CGRU / cgru

CGRU - AFANASY
http://cgru.info/
GNU Lesser General Public License v3.0
278 stars 111 forks source link

Capturing events, triggering callbacks #447

Closed qbadev closed 5 years ago

qbadev commented 5 years ago

I use Af for completely automated remote render farm and I need custom error/complete reporting on each task/job. I read a lot of Internet searching for a full-detail solution (I am not a pro in Python nor C++), but couldn't find any. I also read CGRU Afanasy Server Events section of CGRU Docs, but this is not a detailed manual. I made a quick research through py and cpp code on github. I still don't know, how events work (have only general knowledge), how to capture them or how to assign a callback.

In detail I would like to know:

timurhai commented 5 years ago

Hi. If job or user has such custom data with events object what contain event type object event will be triggered. There is some example event custom data: http://cgru.info/afanasy/server#events. Event is a common task with event custom JSON data as a command. Any service can do with a command anything. Event service designed not to run task command, but to read JSON data from it. And run any other command if needed. Event service example is here: https://github.com/CGRU/cgru/blob/master/afanasy/python/services/events.py So events (like any other Afanasy service) needs some Python knowledge for customization.

ps Yes there is a lack detailed events documentation, and not only events. Later i have a plan to create 2 documentations (2 sites). One is just for introduction/news/downloads/simple install. The other will contains detailed documentation.

qbadev commented 5 years ago

How to add custom data to a Job? Did not find it in Docs. Where to attach this JSON? Where could I find list of available events? In Docs there is only two: JOB_ERROR, JOB_DONE.

timurhai commented 5 years ago

You can add custom data on creation or via JSON protocol. But for user you can add custom data from GUI (Web at Qt). User+Job+Task custom data objects will be merged. For now there are only 2 events JOB_ERROR and JOB_DONE.

If you want to monitor any task error (any error on farm) events are not suitable for this. There is no ready solution for it. Better to write something like WebGUI - it shows jobs, tasks states - so it knows about errors, but it uses "monitor" events - designed for GUIs.

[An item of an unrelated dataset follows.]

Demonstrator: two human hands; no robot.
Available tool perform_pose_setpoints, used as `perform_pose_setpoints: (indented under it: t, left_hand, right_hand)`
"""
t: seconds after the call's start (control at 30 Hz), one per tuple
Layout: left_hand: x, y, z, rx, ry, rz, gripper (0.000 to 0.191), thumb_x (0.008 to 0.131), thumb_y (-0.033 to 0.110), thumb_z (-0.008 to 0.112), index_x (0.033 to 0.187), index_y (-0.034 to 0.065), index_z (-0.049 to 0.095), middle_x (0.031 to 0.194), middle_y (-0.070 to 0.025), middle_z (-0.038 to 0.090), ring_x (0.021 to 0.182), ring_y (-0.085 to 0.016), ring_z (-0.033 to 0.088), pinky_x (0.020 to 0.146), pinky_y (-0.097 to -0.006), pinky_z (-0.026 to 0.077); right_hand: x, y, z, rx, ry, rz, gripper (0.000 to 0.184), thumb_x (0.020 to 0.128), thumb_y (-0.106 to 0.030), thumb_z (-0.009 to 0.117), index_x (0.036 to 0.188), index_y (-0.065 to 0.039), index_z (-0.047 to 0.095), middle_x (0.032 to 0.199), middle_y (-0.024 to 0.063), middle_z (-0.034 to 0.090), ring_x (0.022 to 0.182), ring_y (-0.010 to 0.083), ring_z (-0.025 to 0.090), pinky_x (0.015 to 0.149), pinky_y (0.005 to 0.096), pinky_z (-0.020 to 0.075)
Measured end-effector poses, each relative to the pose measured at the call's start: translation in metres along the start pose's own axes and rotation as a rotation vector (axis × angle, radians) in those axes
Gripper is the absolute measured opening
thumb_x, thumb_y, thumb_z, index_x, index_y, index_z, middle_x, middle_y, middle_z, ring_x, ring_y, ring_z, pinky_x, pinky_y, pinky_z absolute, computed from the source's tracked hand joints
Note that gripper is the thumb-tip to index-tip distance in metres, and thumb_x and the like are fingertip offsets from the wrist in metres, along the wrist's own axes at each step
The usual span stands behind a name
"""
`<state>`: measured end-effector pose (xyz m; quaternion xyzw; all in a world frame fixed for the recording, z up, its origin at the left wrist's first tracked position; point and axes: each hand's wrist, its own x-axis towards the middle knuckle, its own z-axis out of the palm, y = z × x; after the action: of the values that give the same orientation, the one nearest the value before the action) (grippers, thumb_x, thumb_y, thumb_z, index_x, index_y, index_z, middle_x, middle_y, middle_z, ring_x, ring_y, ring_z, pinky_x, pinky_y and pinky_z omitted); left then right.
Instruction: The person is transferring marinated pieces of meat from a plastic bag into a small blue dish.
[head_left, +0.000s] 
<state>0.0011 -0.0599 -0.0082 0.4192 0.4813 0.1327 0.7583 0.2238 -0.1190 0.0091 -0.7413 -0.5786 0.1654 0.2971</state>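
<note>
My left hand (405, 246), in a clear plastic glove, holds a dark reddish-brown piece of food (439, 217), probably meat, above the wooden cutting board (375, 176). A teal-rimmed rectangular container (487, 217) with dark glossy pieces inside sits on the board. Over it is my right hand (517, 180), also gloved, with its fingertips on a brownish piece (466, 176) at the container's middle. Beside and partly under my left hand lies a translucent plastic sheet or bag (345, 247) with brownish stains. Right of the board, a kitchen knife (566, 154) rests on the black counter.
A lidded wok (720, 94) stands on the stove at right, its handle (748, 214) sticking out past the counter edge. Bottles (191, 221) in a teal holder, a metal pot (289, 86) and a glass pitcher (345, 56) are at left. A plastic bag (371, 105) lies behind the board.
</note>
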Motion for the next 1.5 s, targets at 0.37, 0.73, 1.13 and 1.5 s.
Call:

qbadev commented 5 years ago

I create Jobs via Python API. Is it possible to manage events this way as well?

JOB_ERROR is the most important to me, but I asked for other events just out of curiosity.

Don't need event when Job is done, as I add confirmation block to each Job, so my application get know about finished jobs. This approach does not work in case of errors, so I need to implement some event capturing.

Edit: I looked through CPP code and found another event JOB_DELETED, triggered the same way as JOB_DONE or JOB_ERROR

timurhai commented 5 years ago

There is no Python API special function for it. But you can do the same as for some other parameter: https://github.com/CGRU/cgru/blob/master/afanasy/python/af.py#L702

self.data["description"] = value

So you can set job data["custom_data"] parameter manually.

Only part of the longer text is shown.